*Problem details:* Any picture in the material should be left out, while all other lines are copied exactly.

*Collected material:*
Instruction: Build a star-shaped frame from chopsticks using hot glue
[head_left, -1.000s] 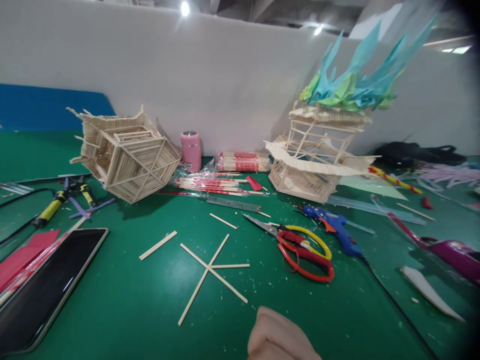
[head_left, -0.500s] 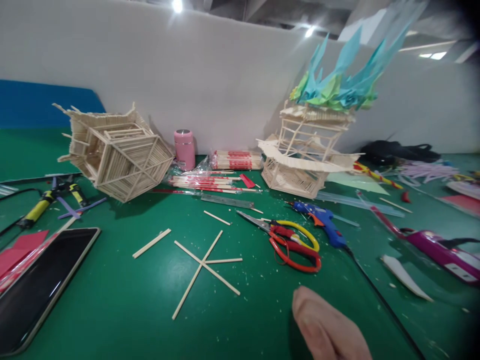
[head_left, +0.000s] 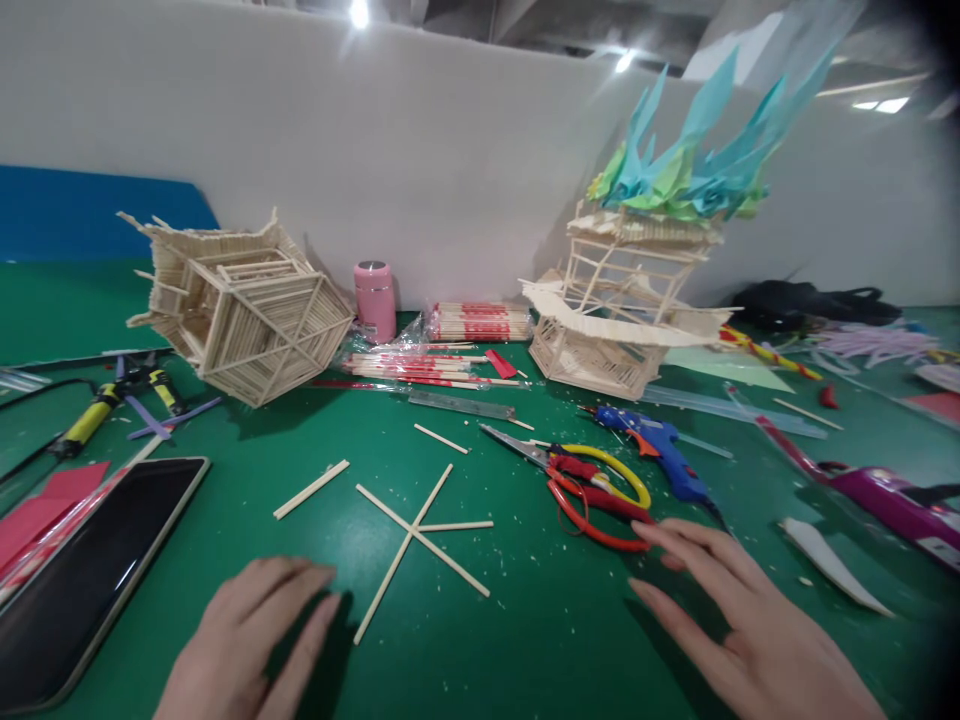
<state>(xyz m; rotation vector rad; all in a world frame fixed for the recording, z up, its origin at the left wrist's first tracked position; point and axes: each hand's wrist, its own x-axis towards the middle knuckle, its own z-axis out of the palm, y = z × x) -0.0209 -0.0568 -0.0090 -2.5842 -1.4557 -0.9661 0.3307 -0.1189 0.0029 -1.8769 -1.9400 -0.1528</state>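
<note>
Right hand [head_left: 739, 615], fingers spread, at red-and-yellow-handled scissors [head_left: 581, 490]; left hand [head_left: 251, 635], fingers slightly parted, near crossed pale wooden sticks [head_left: 414, 528]; green tabletop [head_left: 540, 660] between hands.

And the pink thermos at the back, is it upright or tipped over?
Upright: the pink thermos stands on its base with its dark-topped lid uppermost.

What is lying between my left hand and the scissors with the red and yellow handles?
Thin crossed sticks lie between the left hand and the scissors, on the green table. The head view shows this.
</note>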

*The answer:*
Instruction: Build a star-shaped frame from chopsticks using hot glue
[head_left, -1.000s] 
[head_left, -0.500s] 
[head_left, +0.000s] 
<state>(xyz m; rotation vector rad; all in a world frame fixed for the recording, z up, its origin at the left wrist's first tracked position; point and axes: each hand's wrist, its own x-axis towards the middle knuckle, its own z-axis out of the palm, y = z × x) -0.0209 -0.0568 -0.0090 -2.5842 -1.4557 -0.9661 0.3307 -0.1189 0.0029 -1.8769 -1.9400 -0.1528</state>
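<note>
Right hand [head_left: 739, 615], fingers spread, at red-and-yellow-handled scissors [head_left: 581, 490]; left hand [head_left: 251, 635], fingers slightly parted, near crossed pale wooden sticks [head_left: 414, 528]; green tabletop [head_left: 540, 660] between hands.

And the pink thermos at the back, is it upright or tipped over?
Upright: the pink thermos stands on its base with its dark-topped lid uppermost.

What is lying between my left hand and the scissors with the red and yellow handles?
Thin crossed sticks lie between the left hand and the scissors, on the green table. The head view shows this.
</note>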

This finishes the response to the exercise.